Israeli Court Orders Govt To Halt Deportations Of Asylum Seekers

African asylum seekers queue outside the Israeli Population and Immigration Authority office waiting to find out their status, in Bnei Brak, Israel, February 13, 2018. (Miriam Alster/FLASH90)

Israel’s supreme court on Thursday suspended a controversial government plan to deport thousands of Eritrean and Sudanese migrants in response to a challenge from those opposed to the move, AFP gathered.

The court said in its decision the state was given until March 26 to provide further information and the suspension on deporting them to a third country would remain in place until then.

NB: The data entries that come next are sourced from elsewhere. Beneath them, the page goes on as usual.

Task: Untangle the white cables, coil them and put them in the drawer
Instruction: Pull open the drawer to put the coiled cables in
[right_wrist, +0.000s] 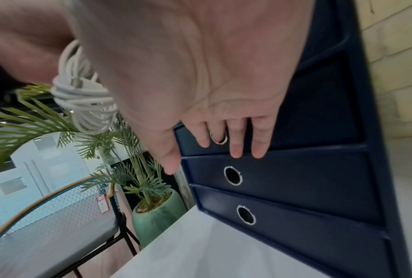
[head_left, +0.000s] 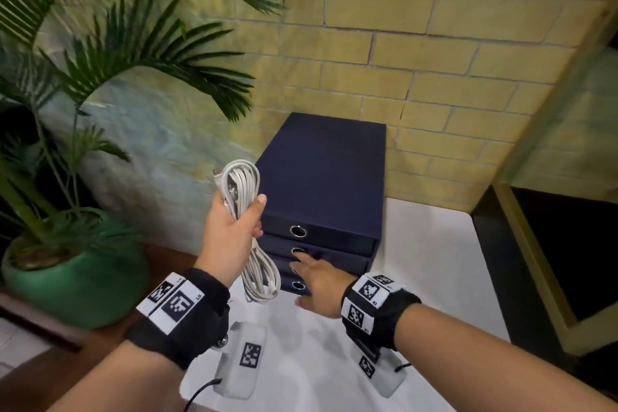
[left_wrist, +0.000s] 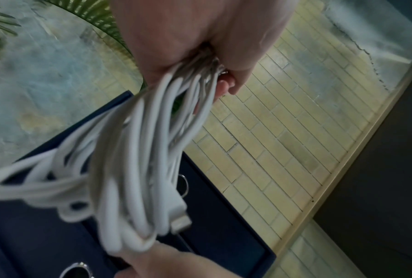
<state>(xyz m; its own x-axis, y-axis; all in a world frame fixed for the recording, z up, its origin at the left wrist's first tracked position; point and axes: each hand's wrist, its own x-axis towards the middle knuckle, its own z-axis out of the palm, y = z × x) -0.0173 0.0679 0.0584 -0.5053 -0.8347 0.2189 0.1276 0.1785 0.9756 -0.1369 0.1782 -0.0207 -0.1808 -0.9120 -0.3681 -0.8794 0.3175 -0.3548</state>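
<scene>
A coiled bundle of white cables is gripped at its middle by my left hand, held up in front of the left side of the navy drawer unit. Its lower loops hang below the fist. The left wrist view shows the cables fanning out from the closed hand. My right hand reaches to the unit's front with straight fingers. Its fingertips lie on the second drawer beside its metal ring hole. All drawers look closed.
The unit stands on a white table against a yellow brick wall. A palm in a green pot stands left of the table. Two white marker blocks lie on the table under my wrists. A dark framed panel borders the right.
</scene>
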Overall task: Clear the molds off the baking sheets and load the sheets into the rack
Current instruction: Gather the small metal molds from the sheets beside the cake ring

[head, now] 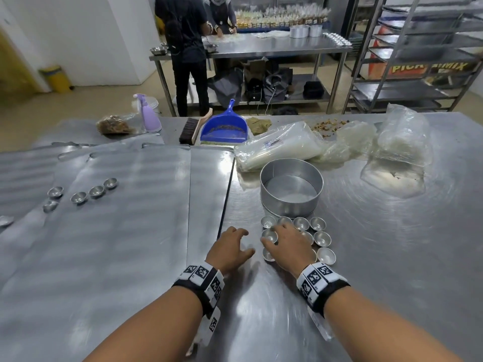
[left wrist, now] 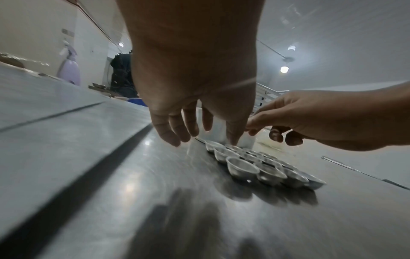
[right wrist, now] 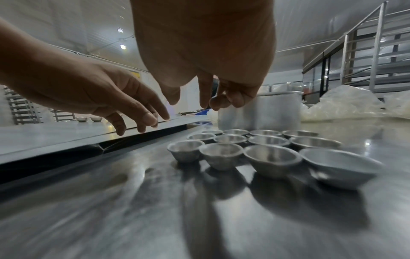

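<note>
Several overlapping baking sheets (head: 117, 231) cover the left of the steel table. A few small round metal molds (head: 79, 197) still stand on them at the far left. A tight cluster of several molds (head: 321, 237) (left wrist: 241, 168) (right wrist: 221, 154) sits on the bare table right of the sheets. My right hand (head: 270, 235) (right wrist: 213, 98) hovers over the cluster's left side with loosely curled fingers, holding nothing. My left hand (head: 248, 241) (left wrist: 177, 131) hangs just left of the cluster with its fingers spread and holds nothing. The metal rack (head: 423, 61) stands behind the table at right.
A round cake tin (head: 291, 202) stands right behind the cluster. Plastic bags (head: 282, 147) lie beyond it. At the far table edge are a blue dustpan (head: 224, 124), a brush (head: 193, 129) and a purple spray bottle (head: 149, 113). Two people (head: 188, 43) work at the back table.
</note>
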`<state>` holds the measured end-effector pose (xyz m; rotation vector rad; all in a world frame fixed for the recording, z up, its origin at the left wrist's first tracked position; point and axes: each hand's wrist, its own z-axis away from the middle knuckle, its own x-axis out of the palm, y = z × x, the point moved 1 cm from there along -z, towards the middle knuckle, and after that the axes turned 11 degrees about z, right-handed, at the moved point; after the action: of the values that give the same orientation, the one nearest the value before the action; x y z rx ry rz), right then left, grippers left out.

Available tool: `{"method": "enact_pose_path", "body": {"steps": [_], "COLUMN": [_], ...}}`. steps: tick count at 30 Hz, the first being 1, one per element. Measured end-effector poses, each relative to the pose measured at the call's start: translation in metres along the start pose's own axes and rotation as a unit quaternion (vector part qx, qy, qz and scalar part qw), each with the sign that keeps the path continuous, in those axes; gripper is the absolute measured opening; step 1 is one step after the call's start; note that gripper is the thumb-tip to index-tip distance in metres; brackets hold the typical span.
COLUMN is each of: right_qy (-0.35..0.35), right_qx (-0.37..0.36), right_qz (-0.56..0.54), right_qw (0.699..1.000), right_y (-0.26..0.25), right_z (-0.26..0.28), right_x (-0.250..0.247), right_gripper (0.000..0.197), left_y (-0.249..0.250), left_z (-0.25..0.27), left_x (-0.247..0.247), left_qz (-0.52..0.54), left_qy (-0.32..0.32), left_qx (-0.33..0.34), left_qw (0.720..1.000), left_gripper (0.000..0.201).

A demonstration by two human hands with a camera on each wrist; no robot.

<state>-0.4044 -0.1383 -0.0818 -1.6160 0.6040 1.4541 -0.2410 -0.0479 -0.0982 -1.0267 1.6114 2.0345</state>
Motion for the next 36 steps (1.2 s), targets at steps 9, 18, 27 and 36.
{"method": "enact_pose_path", "body": {"steps": [9, 18, 27, 36], "right_qy": [-0.005, -0.045, -0.078, -0.128], "right_qx": [-0.102, -0.163, -0.172, -0.17], "right_qz": [-0.047, -0.054, -0.025, 0.011], "right_qw": [0.994, 0.984, 0.982, 0.977], "right_y": [-0.148, -0.306, -0.42, -0.474], "right_z": [-0.042, -0.089, -0.161, -0.23], "right_x": [0.008, 0.043, 0.078, 0.112], "right_gripper": [0.051, 0.05, 0.049, 0.051], "left_y": [-0.084, -0.209, -0.321, -0.367], "left_z": [0.035, 0.07, 0.066, 0.024], "left_x": [-0.13, -0.259, -0.35, -0.384], "left_qz": [-0.005, 0.01, 0.023, 0.006], "left_qy": [0.097, 0.151, 0.18, 0.178], "left_qx": [-0.063, -0.152, -0.205, -0.185], "left_qw": [0.993, 0.977, 0.962, 0.966], "left_gripper": [0.051, 0.044, 0.041, 0.055]}}
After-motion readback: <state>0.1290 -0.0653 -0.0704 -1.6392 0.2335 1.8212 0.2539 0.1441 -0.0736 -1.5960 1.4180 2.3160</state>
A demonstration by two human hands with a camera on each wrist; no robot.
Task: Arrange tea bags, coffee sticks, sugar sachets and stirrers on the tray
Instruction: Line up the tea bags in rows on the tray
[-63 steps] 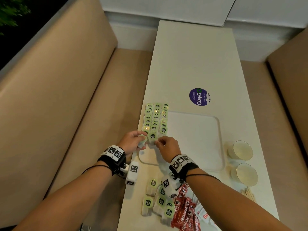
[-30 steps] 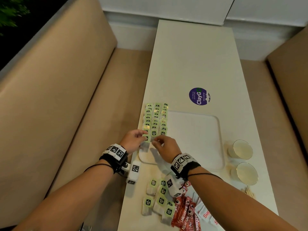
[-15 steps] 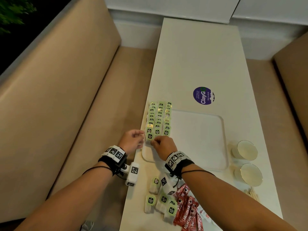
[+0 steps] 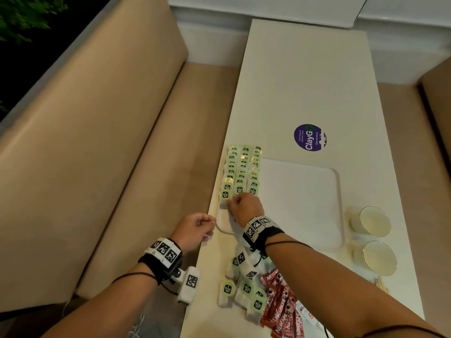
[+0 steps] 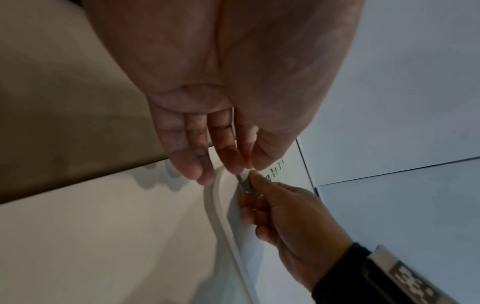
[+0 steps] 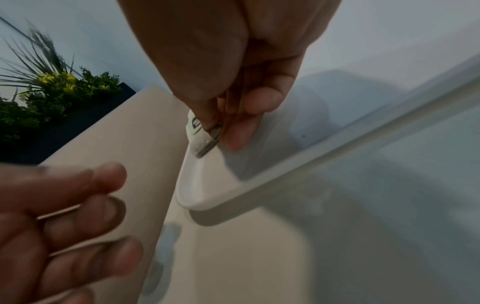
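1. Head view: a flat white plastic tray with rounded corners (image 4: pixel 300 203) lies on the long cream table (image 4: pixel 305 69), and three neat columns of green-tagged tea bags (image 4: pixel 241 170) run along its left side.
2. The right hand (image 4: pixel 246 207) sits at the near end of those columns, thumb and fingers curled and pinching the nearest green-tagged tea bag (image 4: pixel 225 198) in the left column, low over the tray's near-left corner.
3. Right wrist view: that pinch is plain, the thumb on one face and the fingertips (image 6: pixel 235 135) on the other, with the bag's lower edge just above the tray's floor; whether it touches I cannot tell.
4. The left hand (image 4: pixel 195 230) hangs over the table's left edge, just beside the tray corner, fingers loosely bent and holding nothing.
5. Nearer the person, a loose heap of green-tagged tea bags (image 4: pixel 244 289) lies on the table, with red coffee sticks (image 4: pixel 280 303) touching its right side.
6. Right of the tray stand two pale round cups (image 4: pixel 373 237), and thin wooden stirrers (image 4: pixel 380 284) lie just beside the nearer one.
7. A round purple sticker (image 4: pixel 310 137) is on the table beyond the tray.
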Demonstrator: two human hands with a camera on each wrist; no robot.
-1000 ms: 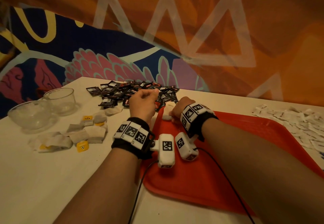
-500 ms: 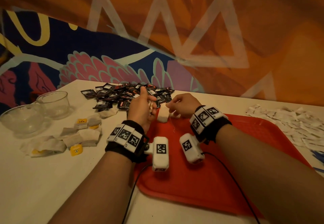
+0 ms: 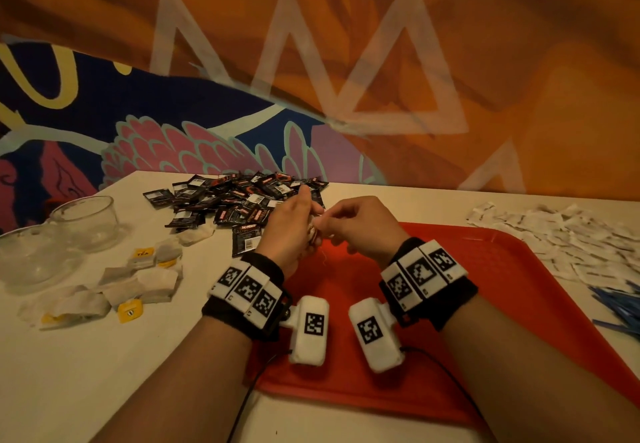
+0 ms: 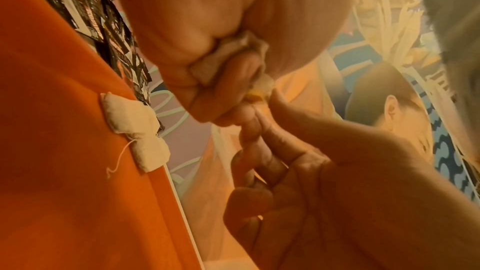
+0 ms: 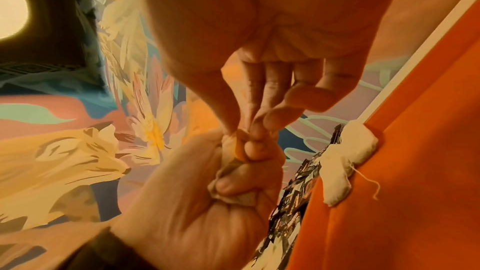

Prime Minister Benjamin Netanyahu in January announced implementation of the programme to remove migrants who entered illegally, giving them a choice between leaving voluntarily or facing indefinite imprisonment with eventual forced expulsion.

According to interior ministry figures, there are currently some 42,000 African migrants in Israel, half of them children, women or men with families, who are not facing immediate deportation.

As the migrants could face danger or imprisonment if returned to their homelands, Israel is offering to relocate them to an unnamed African country, which deportees and aid workers say is Rwanda or Uganda.

Migrants began entering Israel through what was then a porous Egyptian border in 2007. The border has since been strengthened, all but ending illegal crossings.

Israel’s deportation or imprisonment plan has drawn criticism from the United Nations refugee agency as well as from some Israelis and rights activists.